Of course, in the conditions of expectation of "real chaos" in the heads of various people who were considered thinkers in "developed globalization", a lot of curious things come, starting from the statement that for the victory of the "brave new world" it is necessary to destroy the identities that Francis Fukuyama gave out himself, apparently , not suspecting the voiced element of the "world revolution" concept. Soon, apparently, the time will come for the theory of the "glass of water", about which the leading Western philosopher, probably, did not hear either. Ivan Krastev and Stephen Holmes talk about “the light that deceived hopes” (they are about democracy), criticizing the “imitation of democratic institutions”, although it is precisely this - when the form, institutional embodiment, was more important than the essence - the collective West imposed, including with “fire and by the sword ”, in the last 30 years.
Of course, one cannot ignore the almost fundamental creation of the ideologues of the “Davos Consensus” Klaus Schwab and Thierry Malleret “COVID-19: The Great Reset”. In anticipation of the emergence of mankind from pandemic restrictions, the authors tried to return to circulation the concept of “human neurophysiology” in a new wrapper, with the inscription “must, Fedya, must….”. It is worth, of course, to think about how much of this book is from the 82-year-old turbo-globalist, a native of Ravensbrück Schwab, how much from the futurist Mallere, ultra-left, but somehow very kind to the globalists (by the way, this is now also mainstream), and how much is the opinion "Collective leadership". But the book itself is indicative, because, on the one hand, it kind of sums up the development of the world according to the model proclaimed uncontested in 1990-1991, and on the other hand, it suggests going back to the origins and trying to do everything in a new way because “ there is no alternative ”.

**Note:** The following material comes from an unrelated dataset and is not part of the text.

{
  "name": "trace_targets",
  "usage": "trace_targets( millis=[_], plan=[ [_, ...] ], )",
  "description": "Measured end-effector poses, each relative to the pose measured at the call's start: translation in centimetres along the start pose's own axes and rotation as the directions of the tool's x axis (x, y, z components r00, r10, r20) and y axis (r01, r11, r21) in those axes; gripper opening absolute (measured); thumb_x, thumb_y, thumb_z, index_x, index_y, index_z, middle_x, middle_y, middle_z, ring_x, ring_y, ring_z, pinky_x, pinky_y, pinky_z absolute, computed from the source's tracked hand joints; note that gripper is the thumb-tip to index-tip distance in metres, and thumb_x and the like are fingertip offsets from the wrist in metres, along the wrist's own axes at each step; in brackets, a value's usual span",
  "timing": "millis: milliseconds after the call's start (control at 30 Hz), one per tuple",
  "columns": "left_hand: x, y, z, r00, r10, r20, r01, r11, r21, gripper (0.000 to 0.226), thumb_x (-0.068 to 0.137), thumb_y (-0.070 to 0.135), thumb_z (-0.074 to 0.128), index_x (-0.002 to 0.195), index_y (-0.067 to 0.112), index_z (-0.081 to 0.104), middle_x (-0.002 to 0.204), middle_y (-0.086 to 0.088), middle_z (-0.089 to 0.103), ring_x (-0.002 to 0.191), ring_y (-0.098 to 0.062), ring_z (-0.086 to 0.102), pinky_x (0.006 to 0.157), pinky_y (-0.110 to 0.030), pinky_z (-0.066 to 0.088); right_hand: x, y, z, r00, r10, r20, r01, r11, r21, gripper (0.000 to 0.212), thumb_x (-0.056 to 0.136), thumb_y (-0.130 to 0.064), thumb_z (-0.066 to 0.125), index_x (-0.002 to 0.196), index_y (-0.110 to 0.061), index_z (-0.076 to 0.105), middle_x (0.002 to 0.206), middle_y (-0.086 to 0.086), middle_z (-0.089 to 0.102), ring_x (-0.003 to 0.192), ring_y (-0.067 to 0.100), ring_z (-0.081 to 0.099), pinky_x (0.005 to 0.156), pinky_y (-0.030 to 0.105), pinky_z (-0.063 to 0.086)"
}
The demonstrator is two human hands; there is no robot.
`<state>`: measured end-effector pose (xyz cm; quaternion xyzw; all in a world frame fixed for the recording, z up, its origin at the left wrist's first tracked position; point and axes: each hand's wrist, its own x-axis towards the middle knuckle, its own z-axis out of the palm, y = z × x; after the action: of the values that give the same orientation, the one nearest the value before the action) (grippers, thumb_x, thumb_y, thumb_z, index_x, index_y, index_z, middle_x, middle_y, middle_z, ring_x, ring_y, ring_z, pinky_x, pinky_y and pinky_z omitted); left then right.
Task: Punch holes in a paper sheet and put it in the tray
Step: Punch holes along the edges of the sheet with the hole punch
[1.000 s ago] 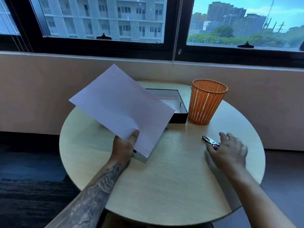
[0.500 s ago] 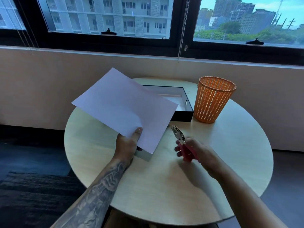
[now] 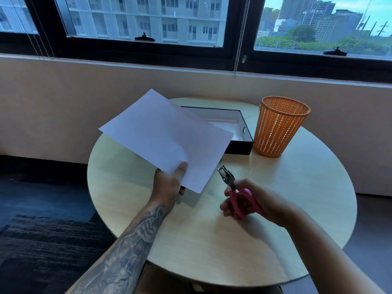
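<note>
Holding the sheet point(image 3: 165, 141) aloft over the table's point(image 3: 297, 209) middle, my left hand point(image 3: 169, 183) pinches its near edge; right hand point(image 3: 250, 200) grips the punch point(image 3: 228, 178), whose mouth stands just beside the sheet's corner. Limp paper may buckle in the mouth, misplacing holes. Tray point(image 3: 244, 143) waits at the far edge.

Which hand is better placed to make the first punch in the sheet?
The right hand. It already grips the pink-handled hole punch, metal head aimed at the paper sheet's near edge. The left hand is busy pinching that sheet above the table.
</note>
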<state>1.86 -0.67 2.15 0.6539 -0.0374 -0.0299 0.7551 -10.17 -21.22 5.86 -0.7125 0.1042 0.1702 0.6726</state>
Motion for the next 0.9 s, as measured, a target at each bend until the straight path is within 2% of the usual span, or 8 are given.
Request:
trace_targets(
  millis=[100,200,300,400,633,900],
  plan=[
    [0.0,0.1,0.1,1.000,0.010,0.000,-0.010,1.000,-0.001,0.014,0.092,0.017,0.072,0.081,0.014,0.064,0.052,0.009,0.056,0.041,-0.011,0.046,0.036,-0.024,0.037,-0.1,-0.7,0.3,0.999,0.042,-0.030,-0.047,0.982,-0.180,0.051,0.096,-0.046,0.047,0.108,0.001,0.061,0.089,0.020,0.071,0.081,0.038,0.069,0.078,0.050,0.055],
    [-0.1,0.1,0.1,1.000,0.012,-0.017,-0.012,1.000,0.010,0.014,0.091,0.017,0.073,0.081,0.012,0.064,0.055,0.003,0.057,0.039,-0.012,0.045,0.036,-0.023,0.037,-0.1,-1.5,1.1,0.996,0.070,-0.061,-0.086,0.940,-0.331,0.054,0.102,-0.046,0.048,0.101,0.005,0.065,0.080,0.017,0.069,0.070,0.033,0.065,0.068,0.044,0.056],
    [-0.2,0.1,0.2,1.000,0.016,-0.023,-0.015,1.000,0.021,0.016,0.090,0.018,0.073,0.079,0.012,0.064,0.055,0.003,0.057,0.039,-0.012,0.045,0.035,-0.023,0.038,0.0,-1.7,1.7,0.994,0.091,-0.066,-0.109,0.926,-0.361,0.051,0.102,-0.047,0.048,0.094,0.000,0.065,0.076,0.017,0.068,0.065,0.031,0.064,0.058,0.035,0.053],
    [-0.4,0.4,0.2,1.000,0.012,-0.024,-0.011,1.000,0.025,0.016,0.091,0.017,0.073,0.078,0.016,0.063,0.052,0.010,0.058,0.039,-0.010,0.046,0.035,-0.023,0.039,0.3,-1.6,2.0,0.993,0.101,-0.066,-0.118,0.923,-0.367,0.050,0.102,-0.047,0.048,0.091,-0.001,0.064,0.073,0.017,0.067,0.058,0.029,0.063,0.053,0.032,0.051],
    [-0.4,0.4,0.2,1.000,0.025,-0.019,-0.024,0.999,0.045,0.017,0.091,0.017,0.072,0.078,0.017,0.063,0.049,0.012,0.058,0.038,-0.009,0.046,0.035,-0.023,0.040,0.6,-1.3,2.1,0.992,0.107,-0.067,-0.125,0.922,-0.368,0.051,0.101,-0.049,0.049,0.090,-0.001,0.064,0.073,0.018,0.067,0.059,0.029,0.061,0.055,0.033,0.050],
    [0.1,-0.2,0.2,0.998,0.043,-0.035,-0.041,0.997,0.061,0.021,0.090,0.018,0.074,0.072,0.016,0.063,0.049,0.007,0.055,0.036,-0.015,0.043,0.035,-0.025,0.037,1.0,-1.0,2.1,0.992,0.116,-0.042,-0.123,0.893,-0.434,0.066,0.093,-0.066,0.051,0.090,-0.002,0.067,0.075,0.016,0.071,0.067,0.033,0.066,0.064,0.040,0.054]
  ],
)
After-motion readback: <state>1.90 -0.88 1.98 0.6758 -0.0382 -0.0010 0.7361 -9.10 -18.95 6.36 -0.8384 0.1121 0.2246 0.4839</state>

And this, alas, is the general mood. Realizing the decline of a beautiful era, we strive to return back, being confident that this time everything will be fine and we will not make past mistakes. And this idea can be traced in most attempts to comprehend the present and the future. There is probably some sense in the simple idea that the capitalist world, and this is, in fact, the whole world, even China and Vietnam, where - no need to dissemble - there are simply versions of capitalism with national and ideological specifics, has gone through the most comfortable period of its development, an analogue of the “Brezhnev” “golden autumn of socialism”, and further perestroika, skirmish and roll call will follow, possibly ending with “getting up from his knees,” but this is not certain. By the way, notice how Western futurists diligently avoid the term "perestroika", although looking at what is happening in the United States, in France, and partly even in Germany, it comes to mind.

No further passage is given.